COVID Prevention Program: Rationale and methodology of a tailored behavioral intervention to prevent household and community spread of COVID-19 among Latinos
- PMID: 40816435
- DOI: 10.1016/j.cct.2025.108046
COVID Prevention Program: Rationale and methodology of a tailored behavioral intervention to prevent household and community spread of COVID-19 among Latinos
Abstract
Background: COVID-19 has disproportionately affected underserved communities, such as Latinos living in the U.S. Promotoras (Community Health Workers) may be effective at delivering tailored and culturally relevant strategies to prevent household spread and the burden of SARS-CoV-2 among Latinos and other minority groups.
Purpose: To develop, implement, and test the clinic-based promotora-led COVID-19 Prevention Program (CPP) to reduce transmission of SARS-CoV-2 in 256 Latino households and the community.
Design: CPP is a two-group randomized controlled trial designed to test the immediate, mid-term, and long-term effectiveness of the promotora-led intervention, as well as test its effectiveness on short- and long-term behavioral, mental, and physical health outcomes. The primary outcome is household infection rate assessed at 6 weeks and 6-, 12-, and 24-months based on a binary indicator (yes vs. no) of evidence of a new infection via antigen, real-time reverse transcriptase-polymerase chain reaction (RT-PCR), or antibody SARS-CoV-2 test results within household members. Patients in the intervention group will receive enhanced standard-of-care, including tailored, real-time text messaging and virtual counseling, delivered by promotoras. Patients in the control group will receive the clinical standard of care. Analyses will test for household-level group differences in new infections related to an identified index case.
Discussion: Preventing household spread of SARS-CoV-2 is an important strategy to reduce the overall burden of SARS-CoV-2 among Latinos. The CPP is a scalable and tailored approach that has the potential to serve as a model to address future respiratory disease outbreaks, especially among uninsured, low-income, and medically underserved communities.
Trial registration: Clinicaltrials.gov Identifier NCT05697068 (1/20/2023).
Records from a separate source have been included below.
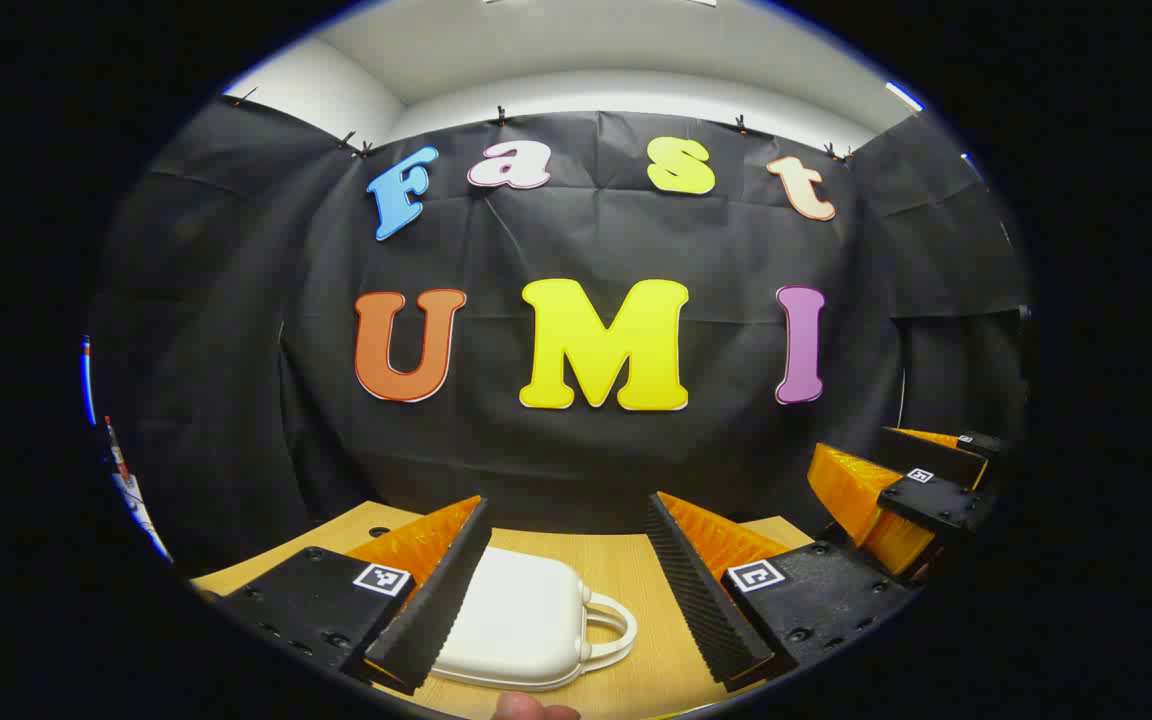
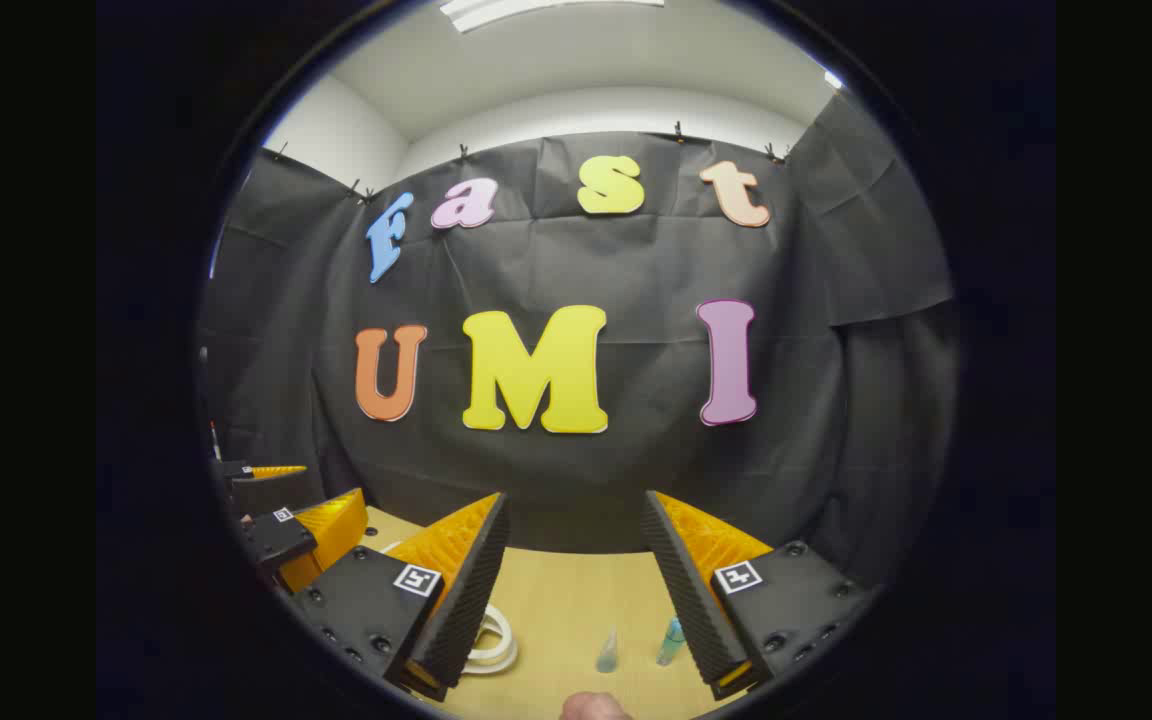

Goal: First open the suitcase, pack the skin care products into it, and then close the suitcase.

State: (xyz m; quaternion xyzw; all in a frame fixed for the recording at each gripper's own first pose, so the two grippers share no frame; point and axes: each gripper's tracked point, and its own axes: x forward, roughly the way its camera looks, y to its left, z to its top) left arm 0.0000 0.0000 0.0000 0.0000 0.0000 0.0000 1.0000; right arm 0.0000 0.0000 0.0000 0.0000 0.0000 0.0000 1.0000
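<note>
Below the gaping left tool [image 1: 568,560] lies the closed suitcase [image 1: 526,620].

The small white suitcase [image 1: 521,620] lies flat on the wooden surface [image 1: 626,570], lid down and closed, its rounded corners and smooth shell catching the light. Its looped white handle [image 1: 611,628] sticks out toward the right in the left gripper view; in the right gripper view that same handle peeks out as a pale curve at the lower left. Well apart from it on the surface stand two skin care products: a small clear bottle [image 2: 607,652], upright with a tapered top, and just beside it a teal bottle [image 2: 672,641], leaning slightly.
</note>
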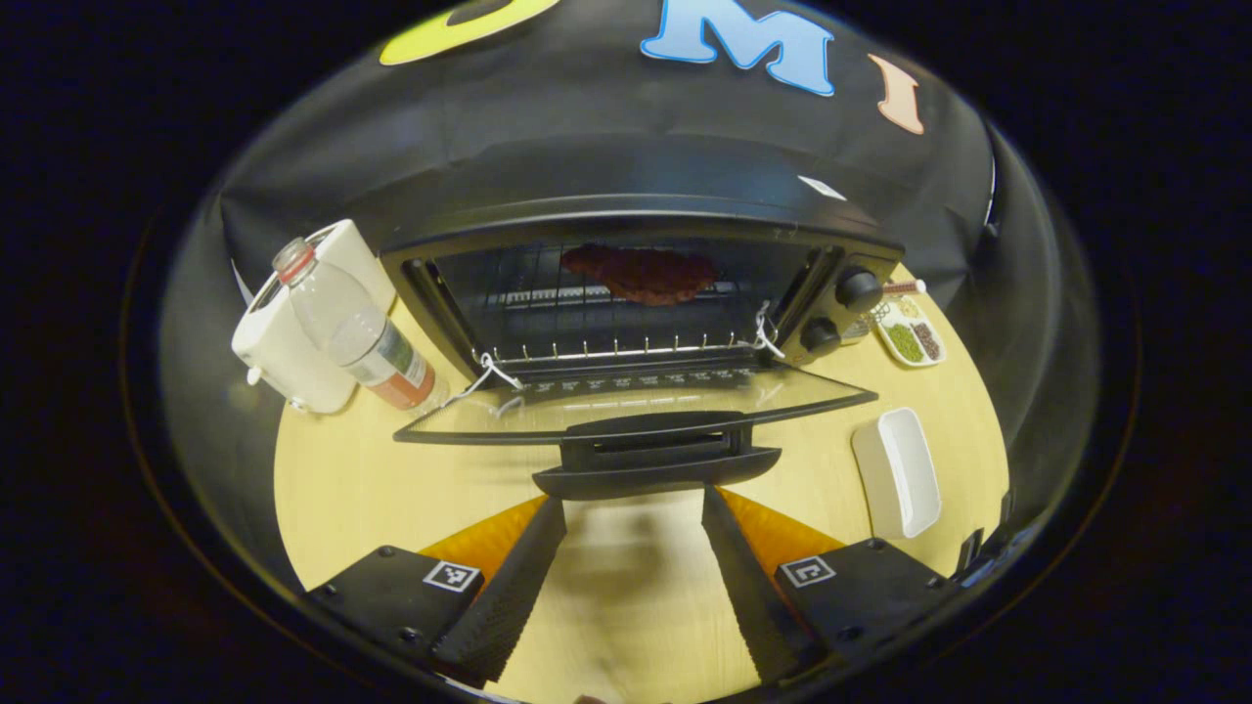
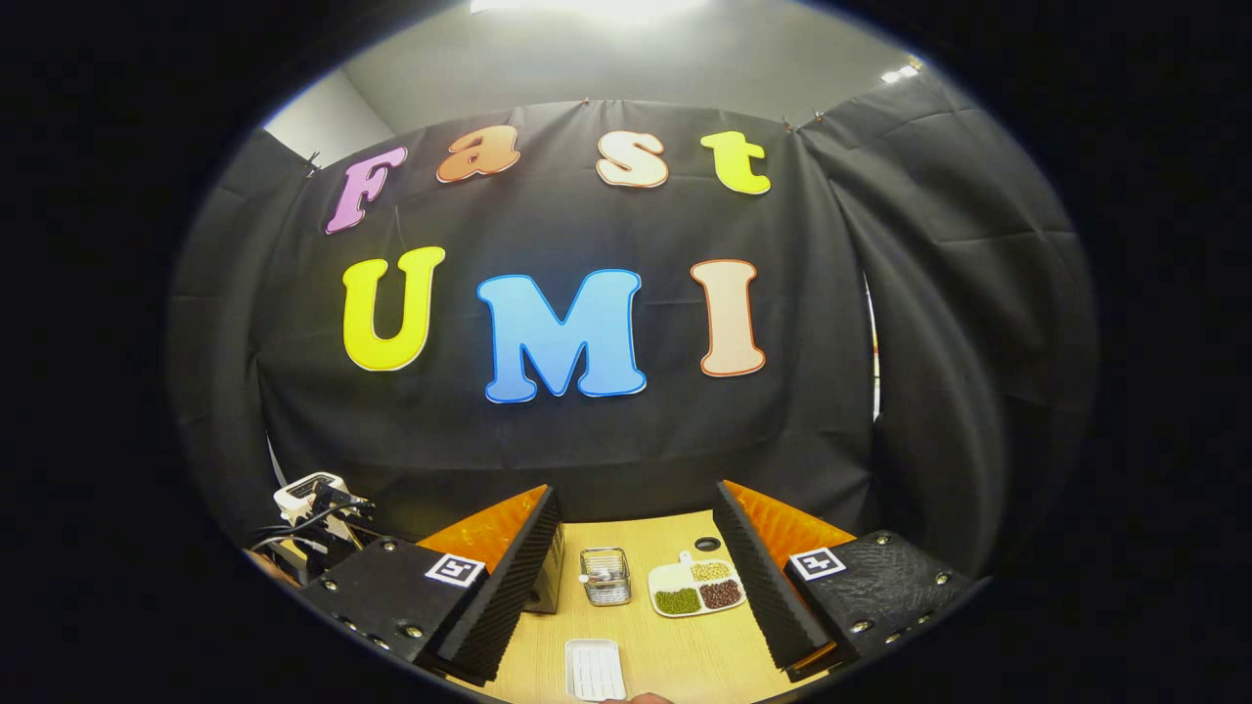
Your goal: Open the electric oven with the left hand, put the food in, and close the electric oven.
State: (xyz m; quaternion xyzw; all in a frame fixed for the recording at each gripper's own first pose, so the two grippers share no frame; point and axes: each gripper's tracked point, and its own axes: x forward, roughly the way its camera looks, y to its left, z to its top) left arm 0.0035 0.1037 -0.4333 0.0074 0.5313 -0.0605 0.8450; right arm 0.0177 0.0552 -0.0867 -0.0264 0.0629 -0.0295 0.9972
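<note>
In the left gripper view, the black electric oven (image 1: 636, 293) stands open, its glass door (image 1: 636, 406) folded down flat. The door handle (image 1: 655, 458) points toward me. A dark reddish piece of food (image 1: 641, 274) lies on the wire rack inside. My left gripper (image 1: 631, 577) is open just in front of the handle, not touching it, with nothing between its fingers. In the right gripper view, my right gripper (image 2: 636, 587) is open and empty, held above the table and aimed at the booth wall. The oven's corner (image 2: 548, 582) peeks out beside its left finger.
A clear bottle (image 1: 357, 332) leans against a white appliance (image 1: 284, 332) left of the oven. An empty white tray (image 1: 898, 471) (image 2: 595, 670) and a divided dish of beans (image 1: 910, 337) (image 2: 696, 587) lie to the right. A small wire basket (image 2: 604, 575) stands by the oven.
</note>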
Keywords: Behavior; Community health workers; Health Center; Hispanics; Prevention; SARS-CoV-2.
Copyright © 2025. Published by Elsevier Inc.
Conflict of interest statement
Declaration of competing interest The authors declare that they have no known competing financial interests or personal relationships that could have appeared to influence the work reported in this paper. We confirm that institutional ethics approval was received for their study, and informed consent was obtained for experimentation with human subjects. The privacy rights of human subjects is always observed.